Closet tower plans from Ana-White.com
1 - full sheet 3/4" plywood cut into three strips 15-3/4" wide and 8 feet long (you'll need more for additional shelving - this will only cover the tower)
1 - full sheet of 1/4" plywood (you won't need this if you do fixed shelves, but if all of your shelves are adjustable like mine, you will need the back for support)
2 - 1x2 @ 8 feet long (I used poplar)
1 - 1x4 @ 2 feet long (I used pine for my header)
1 - 2x2 @ 8 feet long
1 - 3/4" x 3/4" inside corner moudling for trimming out header (optional)
about 6 feet of base moulding
1-1/4" pocket hole screws (recommended) or 2" self tapping wood screws
1 - 1/4" finish nails for attaching face frame
recommend smaller nails for attaching back but you could use the 1-1/4" - just be careful when shooting them
Plywood Edge banding and an iron
2 - 3/4" plywood @ 15 3/4" x 72" (sides)
6 - 3/4" plywood @ 15-3/4" x 22-1/2" (Shelves**, top and bottom)
1 - 1/4" plywood @ 24" x 72" (back)
1 - 1x2 @ 24"
2 - 1x2 @ 71 1/4"
1 - 1x2 @ 21"
1 - 1x4 @ 21"
BASE - Optional
4 - 2x2 @ height of baseboard
2 - 2x2 @ 21"
2 - 2x2 @ outside depth of tower MINUS baseboard depth
baseboard trim cut to fit
**For shelves that are adjustable with shelf pins (as mine are) you may need to trim the shelves down by 1/4" in width and depth to allow for edge banding and shelf pin spacing)
Please read through the entire plan and all comments before beginning this project. It is also advisable to review the Getting Started Section. Take all necessary precautions to build safely and smartly. Work on a clean level surface, free of imperfections or debris. Always use straight boards. Check for square after each step. Always predrill holes before attaching with screws. Use glue with finish nails for a stronger hold. Wipe excess glue off bare wood for stained projects, as dried glue will not take stain. Be safe, have fun, and ask for help if you need it. Good luck!
Start by building the basic box - I used my Kreg Jig with 3/4" pocket holes and 1-1/4" pocket hole screws, placing pocket holes on the outsides (top and bottom of top and bottom).
I used a shelf pin jig to drill shelf pin holes for adjustable shelves. If you do this, you will need to trim your shelves down so they fit the shelf pins (for my shelf pins this ended up being 1/4" in overall width) and also trimmed off 1/4" to allow for edge banding and easy shelf placement from the overall depth of the shelf.

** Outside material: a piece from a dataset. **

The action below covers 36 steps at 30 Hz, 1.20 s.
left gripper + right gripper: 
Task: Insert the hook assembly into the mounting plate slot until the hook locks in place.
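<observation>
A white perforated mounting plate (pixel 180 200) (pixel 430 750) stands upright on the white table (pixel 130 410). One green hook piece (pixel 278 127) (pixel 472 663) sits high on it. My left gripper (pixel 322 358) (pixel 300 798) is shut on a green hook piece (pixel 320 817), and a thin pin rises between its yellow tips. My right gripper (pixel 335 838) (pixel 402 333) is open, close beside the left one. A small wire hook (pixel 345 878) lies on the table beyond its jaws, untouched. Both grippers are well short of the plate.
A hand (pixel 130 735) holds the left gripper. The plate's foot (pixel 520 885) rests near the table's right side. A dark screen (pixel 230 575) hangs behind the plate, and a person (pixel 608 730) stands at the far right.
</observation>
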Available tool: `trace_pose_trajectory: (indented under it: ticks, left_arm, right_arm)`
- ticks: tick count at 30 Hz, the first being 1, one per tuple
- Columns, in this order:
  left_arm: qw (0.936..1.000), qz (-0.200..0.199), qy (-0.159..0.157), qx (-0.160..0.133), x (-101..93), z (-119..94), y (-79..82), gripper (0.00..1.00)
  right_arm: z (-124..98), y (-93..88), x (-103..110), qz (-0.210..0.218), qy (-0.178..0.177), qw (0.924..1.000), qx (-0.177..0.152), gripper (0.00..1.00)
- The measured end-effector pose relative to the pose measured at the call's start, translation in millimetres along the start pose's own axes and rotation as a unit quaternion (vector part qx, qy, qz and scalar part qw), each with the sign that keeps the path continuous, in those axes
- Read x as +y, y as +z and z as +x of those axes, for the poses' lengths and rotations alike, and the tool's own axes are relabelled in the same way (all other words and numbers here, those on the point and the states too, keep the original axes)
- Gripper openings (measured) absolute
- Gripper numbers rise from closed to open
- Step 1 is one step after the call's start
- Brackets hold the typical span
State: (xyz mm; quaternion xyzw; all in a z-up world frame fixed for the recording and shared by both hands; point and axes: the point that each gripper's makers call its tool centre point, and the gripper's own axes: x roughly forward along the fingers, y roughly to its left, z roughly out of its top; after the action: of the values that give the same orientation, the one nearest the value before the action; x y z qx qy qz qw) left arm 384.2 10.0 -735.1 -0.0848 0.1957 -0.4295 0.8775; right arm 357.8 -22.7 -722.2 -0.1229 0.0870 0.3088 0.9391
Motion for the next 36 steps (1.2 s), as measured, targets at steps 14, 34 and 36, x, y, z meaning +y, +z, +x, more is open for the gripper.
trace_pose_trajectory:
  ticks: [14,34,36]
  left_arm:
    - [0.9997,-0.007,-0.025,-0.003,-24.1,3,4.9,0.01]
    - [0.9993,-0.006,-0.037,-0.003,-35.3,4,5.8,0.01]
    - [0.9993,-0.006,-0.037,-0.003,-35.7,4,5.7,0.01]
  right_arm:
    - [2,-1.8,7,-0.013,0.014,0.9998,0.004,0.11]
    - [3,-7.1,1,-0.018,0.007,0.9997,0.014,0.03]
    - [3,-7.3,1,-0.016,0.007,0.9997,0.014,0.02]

For fixed shelves, the shelves can be placed at any height. You will still need to do something to finish off the front plywood edges. For a painted finish, you can apply wood filler to the front plywood edge, sand, and paint. For a stained finish, edge banding is recommended (although I've seen lots of stained plywood edges on modern furniture an it's really works too!). Another option is to integrate 1x2s into the face frame that will cover the front plywood edges.
If you don't do fixed shelves, you will need a back to keep the tower from splaying out in the center. I attached my back with nails and glue.

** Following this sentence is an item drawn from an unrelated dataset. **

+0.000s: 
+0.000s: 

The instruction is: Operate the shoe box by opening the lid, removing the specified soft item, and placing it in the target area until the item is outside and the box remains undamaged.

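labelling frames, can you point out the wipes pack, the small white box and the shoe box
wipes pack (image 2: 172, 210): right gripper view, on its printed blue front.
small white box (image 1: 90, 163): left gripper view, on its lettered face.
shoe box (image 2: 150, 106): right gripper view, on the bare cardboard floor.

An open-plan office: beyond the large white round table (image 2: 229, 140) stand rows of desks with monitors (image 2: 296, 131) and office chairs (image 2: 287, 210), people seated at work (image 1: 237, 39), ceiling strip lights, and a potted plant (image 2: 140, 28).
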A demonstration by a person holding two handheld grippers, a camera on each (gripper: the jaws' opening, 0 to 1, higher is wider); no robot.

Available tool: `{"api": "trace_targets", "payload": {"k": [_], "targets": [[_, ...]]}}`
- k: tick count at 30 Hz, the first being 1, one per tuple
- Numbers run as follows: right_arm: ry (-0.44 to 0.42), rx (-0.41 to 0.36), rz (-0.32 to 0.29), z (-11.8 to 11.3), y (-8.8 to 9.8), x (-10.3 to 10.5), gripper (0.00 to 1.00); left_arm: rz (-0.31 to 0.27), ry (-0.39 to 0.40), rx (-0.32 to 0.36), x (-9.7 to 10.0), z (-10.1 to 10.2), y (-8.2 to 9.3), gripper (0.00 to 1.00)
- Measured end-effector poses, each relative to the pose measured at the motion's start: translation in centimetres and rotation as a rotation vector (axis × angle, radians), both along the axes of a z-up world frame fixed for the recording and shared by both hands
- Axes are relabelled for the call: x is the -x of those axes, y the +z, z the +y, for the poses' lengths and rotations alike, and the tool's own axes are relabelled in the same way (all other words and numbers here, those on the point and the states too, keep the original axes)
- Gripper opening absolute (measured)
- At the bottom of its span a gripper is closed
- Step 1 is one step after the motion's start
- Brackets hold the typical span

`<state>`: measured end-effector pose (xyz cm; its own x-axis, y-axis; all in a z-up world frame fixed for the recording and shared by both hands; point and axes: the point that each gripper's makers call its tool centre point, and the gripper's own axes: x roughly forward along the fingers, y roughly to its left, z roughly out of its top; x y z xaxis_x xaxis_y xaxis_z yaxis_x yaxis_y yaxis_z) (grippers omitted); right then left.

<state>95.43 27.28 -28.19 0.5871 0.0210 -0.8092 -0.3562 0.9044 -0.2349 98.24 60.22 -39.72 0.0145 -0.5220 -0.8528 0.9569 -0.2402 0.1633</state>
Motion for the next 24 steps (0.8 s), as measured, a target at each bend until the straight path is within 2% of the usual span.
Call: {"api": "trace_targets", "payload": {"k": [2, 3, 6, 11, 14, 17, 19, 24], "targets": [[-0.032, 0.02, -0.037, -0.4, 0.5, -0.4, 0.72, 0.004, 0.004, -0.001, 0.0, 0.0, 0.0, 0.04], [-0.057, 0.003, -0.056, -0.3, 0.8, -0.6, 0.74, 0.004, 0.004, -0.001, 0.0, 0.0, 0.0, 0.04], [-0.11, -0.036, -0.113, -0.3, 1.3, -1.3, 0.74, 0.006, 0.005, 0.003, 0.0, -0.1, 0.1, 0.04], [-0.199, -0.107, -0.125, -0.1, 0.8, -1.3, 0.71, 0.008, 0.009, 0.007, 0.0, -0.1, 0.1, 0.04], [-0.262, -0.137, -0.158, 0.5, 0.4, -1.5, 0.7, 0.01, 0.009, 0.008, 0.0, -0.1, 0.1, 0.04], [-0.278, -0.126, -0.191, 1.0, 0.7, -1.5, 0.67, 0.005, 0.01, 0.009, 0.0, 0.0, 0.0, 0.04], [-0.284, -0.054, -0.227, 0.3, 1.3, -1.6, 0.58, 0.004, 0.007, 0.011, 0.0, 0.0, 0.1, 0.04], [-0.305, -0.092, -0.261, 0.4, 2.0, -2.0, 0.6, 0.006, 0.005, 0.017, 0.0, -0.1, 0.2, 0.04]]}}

The face frame really helps make the front look nice and finish out the front plywood edges. I built my face frame first with pocket holes, and then attached the whole thing to the front of the tower with glue and finish nails.
Then I trimmed out the base of the tower in matching baseboard to the closet baseboard, mitering corners and using a finish nailer and glue to attach to the 2x2 base.
I also added the 3/4" x 3/4" inside corner moudling to the top header and cut the top header out with a jigsaw to add detail - but this is all just for decoration - not sturctural.
It is always recommended to apply a test coat on a hidden area or scrap piece to ensure color evenness and adhesion. Use primer or wood conditioner as needed.